* DATA BELOW
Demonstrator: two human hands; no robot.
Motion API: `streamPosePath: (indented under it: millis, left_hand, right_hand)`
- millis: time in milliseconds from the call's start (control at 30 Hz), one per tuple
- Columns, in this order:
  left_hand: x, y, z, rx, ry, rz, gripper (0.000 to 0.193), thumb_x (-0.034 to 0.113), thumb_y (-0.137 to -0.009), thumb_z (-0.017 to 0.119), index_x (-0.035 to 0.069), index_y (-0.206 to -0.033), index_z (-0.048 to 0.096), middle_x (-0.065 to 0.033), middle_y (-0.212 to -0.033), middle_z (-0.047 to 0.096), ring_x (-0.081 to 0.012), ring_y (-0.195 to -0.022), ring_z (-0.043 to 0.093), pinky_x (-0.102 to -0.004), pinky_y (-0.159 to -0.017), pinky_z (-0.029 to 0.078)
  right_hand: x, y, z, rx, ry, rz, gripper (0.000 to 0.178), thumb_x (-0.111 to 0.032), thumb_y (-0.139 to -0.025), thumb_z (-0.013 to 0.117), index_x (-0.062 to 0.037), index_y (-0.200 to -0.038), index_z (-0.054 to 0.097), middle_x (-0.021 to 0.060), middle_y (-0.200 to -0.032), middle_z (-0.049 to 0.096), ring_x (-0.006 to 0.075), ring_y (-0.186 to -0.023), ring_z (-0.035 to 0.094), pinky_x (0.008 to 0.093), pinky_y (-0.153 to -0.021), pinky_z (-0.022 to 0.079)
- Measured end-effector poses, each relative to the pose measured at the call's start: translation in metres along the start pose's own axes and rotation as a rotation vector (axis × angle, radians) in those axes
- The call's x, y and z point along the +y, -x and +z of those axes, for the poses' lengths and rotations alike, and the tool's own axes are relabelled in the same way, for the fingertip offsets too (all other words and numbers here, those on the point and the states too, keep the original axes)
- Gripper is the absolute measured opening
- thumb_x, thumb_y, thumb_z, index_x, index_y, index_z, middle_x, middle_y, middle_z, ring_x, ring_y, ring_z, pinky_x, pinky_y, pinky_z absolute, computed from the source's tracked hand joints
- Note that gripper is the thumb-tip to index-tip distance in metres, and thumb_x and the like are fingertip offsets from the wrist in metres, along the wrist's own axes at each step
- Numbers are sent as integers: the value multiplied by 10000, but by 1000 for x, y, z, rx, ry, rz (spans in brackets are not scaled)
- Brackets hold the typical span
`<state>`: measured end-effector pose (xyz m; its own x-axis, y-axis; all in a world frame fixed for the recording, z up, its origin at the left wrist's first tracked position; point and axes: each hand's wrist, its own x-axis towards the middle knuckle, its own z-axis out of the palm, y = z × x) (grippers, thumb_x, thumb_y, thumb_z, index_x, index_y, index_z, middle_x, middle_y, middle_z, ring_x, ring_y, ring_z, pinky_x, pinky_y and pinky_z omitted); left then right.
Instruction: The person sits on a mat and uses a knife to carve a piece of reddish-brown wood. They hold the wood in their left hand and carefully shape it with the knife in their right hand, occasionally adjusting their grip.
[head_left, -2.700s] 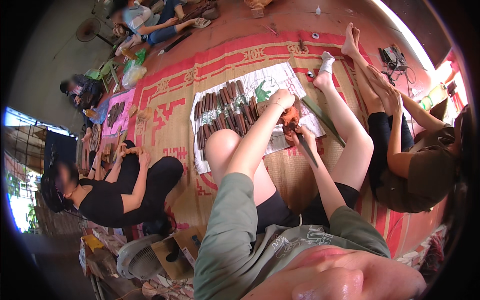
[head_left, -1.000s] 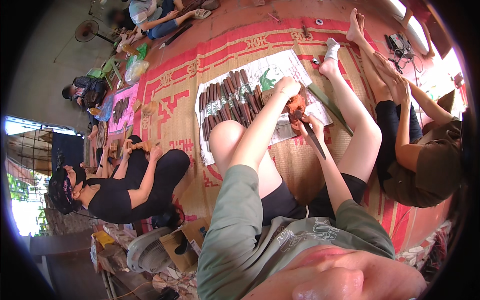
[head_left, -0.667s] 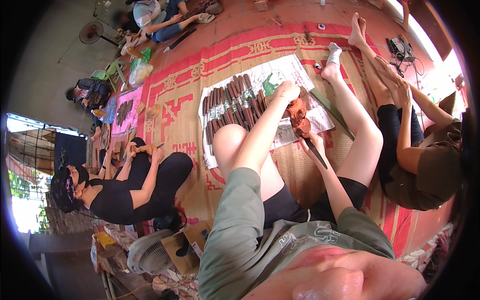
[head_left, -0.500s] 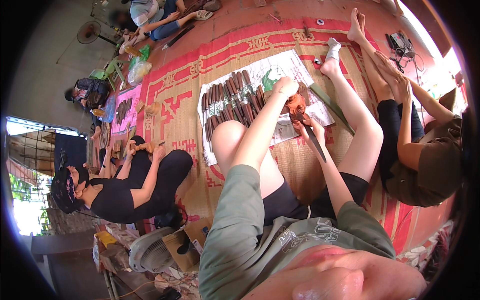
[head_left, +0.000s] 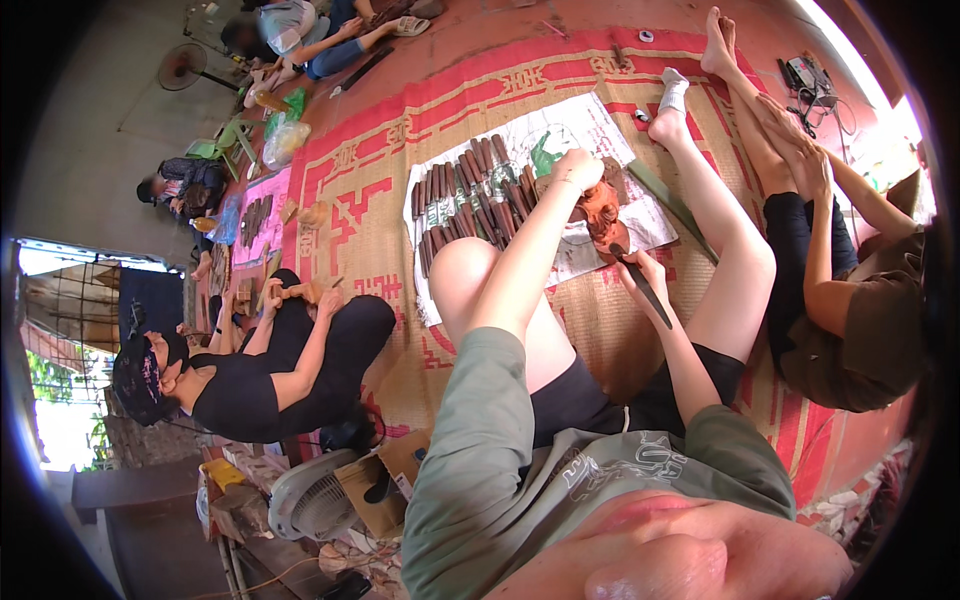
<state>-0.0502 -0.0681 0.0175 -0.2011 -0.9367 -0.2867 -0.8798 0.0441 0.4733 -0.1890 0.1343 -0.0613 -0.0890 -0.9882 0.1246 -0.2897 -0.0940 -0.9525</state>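
My left hand (head_left: 578,172) is closed on the far end of a reddish-brown wood carving (head_left: 601,215), its fingers partly hidden behind the wrist. The carving rests on a white printed cloth (head_left: 565,270) between my legs. At its near end my right hand (head_left: 643,272) grips a long, dark, tapered file (head_left: 655,303). One end of the file lies close to the carving; whether they touch I cannot tell. Left of the carving, several carving tools (head_left: 470,195) with brown handles lie in rows on the cloth.
A woven red-and-tan mat (head_left: 365,255) lies underneath. A long green strip (head_left: 672,208) runs beside my right leg. One person (head_left: 245,400) sits at left holding a pale wood piece; another (head_left: 850,330) sits at right. Behind stand a fan (head_left: 312,497) and a cardboard box (head_left: 365,495).
My right hand and the file have moved slightly nearer to me, uncovering more of the carving's near end. My left hand keeps its hold. The whole view has shifted a little.
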Motion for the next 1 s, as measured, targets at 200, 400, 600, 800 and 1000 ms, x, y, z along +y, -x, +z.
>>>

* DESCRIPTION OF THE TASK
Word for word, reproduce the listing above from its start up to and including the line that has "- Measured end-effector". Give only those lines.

* RESPONSE AREA
Demonstrator: two human hands; no robot.
Motion API: `streamPosePath: (indented under it: millis, left_hand, right_hand)`
- millis: time in milliseconds from the call's start (control at 30 Hz), one per tuple
- Columns, in this order:
  left_hand: x, y, z, rx, ry, rz, gripper (0.000 to 0.193), thumb_x (-0.034 to 0.113), thumb_y (-0.137 to -0.009), thumb_z (-0.017 to 0.119), index_x (-0.035 to 0.069), index_y (-0.206 to -0.033), index_z (-0.048 to 0.096), middle_x (-0.065 to 0.033), middle_y (-0.212 to -0.033), middle_z (-0.047 to 0.096), ring_x (-0.081 to 0.012), ring_y (-0.195 to -0.022), ring_z (-0.043 to 0.093), pinky_x (-0.102 to -0.004), pinky_y (-0.159 to -0.017), pinky_z (-0.029 to 0.078)
  right_hand: x, y, z, rx, ry, rz, gripper (0.000 to 0.178), thumb_x (-0.111 to 0.032), thumb_y (-0.139 to -0.025), thumb_z (-0.013 to 0.117), index_x (-0.062 to 0.037), index_y (-0.200 to -0.038), index_z (-0.054 to 0.097), middle_x (-0.021 to 0.060), middle_y (-0.200 to -0.032), middle_z (-0.049 to 0.096), ring_x (-0.006 to 0.075), ring_y (-0.186 to -0.023), ring_z (-0.035 to 0.094), pinky_x (0.008 to 0.093), pinky_y (-0.153 to -0.021), pinky_z (-0.022 to 0.079)
- Measured end-effector poses, each relative to the pose measured at the call's start: translation in metres along the start pose's own axes and rotation as a rotation vector (axis × angle, radians) in those axes

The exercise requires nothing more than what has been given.